Having worked on fear release, then you can put positive learnings in its place. There is relaxation, deepening of relaxation and self hypnosis. There is breathing and visualization. And then there is the important aspect of going through the birth with what to expect at each stage, and what you or your birth partner can usefully do at each stage.

The NHS midwifery services are woefully stretched and short of budget, so they have very little time for preventative care and to talk things through with you. Antenatal visits consist of monitoring to see if anything has gone wrong, and almost the only positive advice is to take folic acid in the first three months of pregnancy.

Every intervention in pregnancy or labour has an up-side, and also a down-side. In each individual case the upside or the downside will be more important and, when a decision is to be made, it’s good to be informed and to talk it through. It’s also good to look at the alternatives. While stressing the importance of listening to the advice and experience of your medical team, Hypnobirthing goes through all the options and gives you positive practices to use at each stage of labour.

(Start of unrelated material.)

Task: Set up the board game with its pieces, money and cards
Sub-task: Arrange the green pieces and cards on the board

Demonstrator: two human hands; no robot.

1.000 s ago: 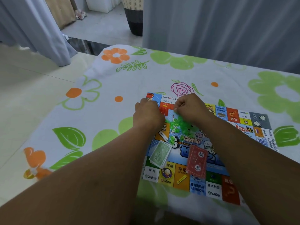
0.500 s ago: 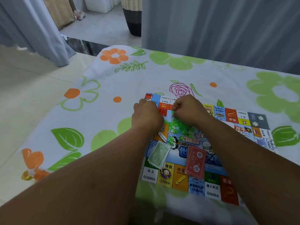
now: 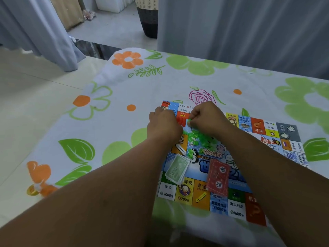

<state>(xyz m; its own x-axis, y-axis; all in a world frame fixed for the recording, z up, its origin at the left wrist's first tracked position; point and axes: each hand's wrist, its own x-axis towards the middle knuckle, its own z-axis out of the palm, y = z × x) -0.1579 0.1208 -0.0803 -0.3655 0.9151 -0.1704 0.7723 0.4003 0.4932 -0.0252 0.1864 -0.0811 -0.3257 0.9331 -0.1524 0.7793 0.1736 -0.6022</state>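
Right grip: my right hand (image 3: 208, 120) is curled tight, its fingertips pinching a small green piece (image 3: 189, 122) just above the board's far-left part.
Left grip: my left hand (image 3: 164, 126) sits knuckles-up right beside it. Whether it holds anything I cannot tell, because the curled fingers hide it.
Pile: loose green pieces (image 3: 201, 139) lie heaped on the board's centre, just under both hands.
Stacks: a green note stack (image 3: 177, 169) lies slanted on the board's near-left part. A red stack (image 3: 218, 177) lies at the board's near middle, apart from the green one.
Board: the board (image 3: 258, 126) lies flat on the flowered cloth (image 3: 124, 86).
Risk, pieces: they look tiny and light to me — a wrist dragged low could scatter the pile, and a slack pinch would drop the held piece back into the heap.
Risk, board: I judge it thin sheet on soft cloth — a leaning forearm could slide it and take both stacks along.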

The role of the birthing partner is extremely important in Hypnobirthing. Of course plenty of mothers have learnt it and used it successfully on their own, but many others have said, “I could never have done it without his voice prompting me.” It’s good for the relationship of mother and father, and of baby and father, that the father knows he is making a difference in the birth process.

There is also the question of when to do it. The official advice is any time in the second trimester but, having said that, I have successfully taught Hypnobirthing to a mother who gave birth two days alter, and it worked beautifully, so really all you can say is that, ‘Hypnobirthing works’.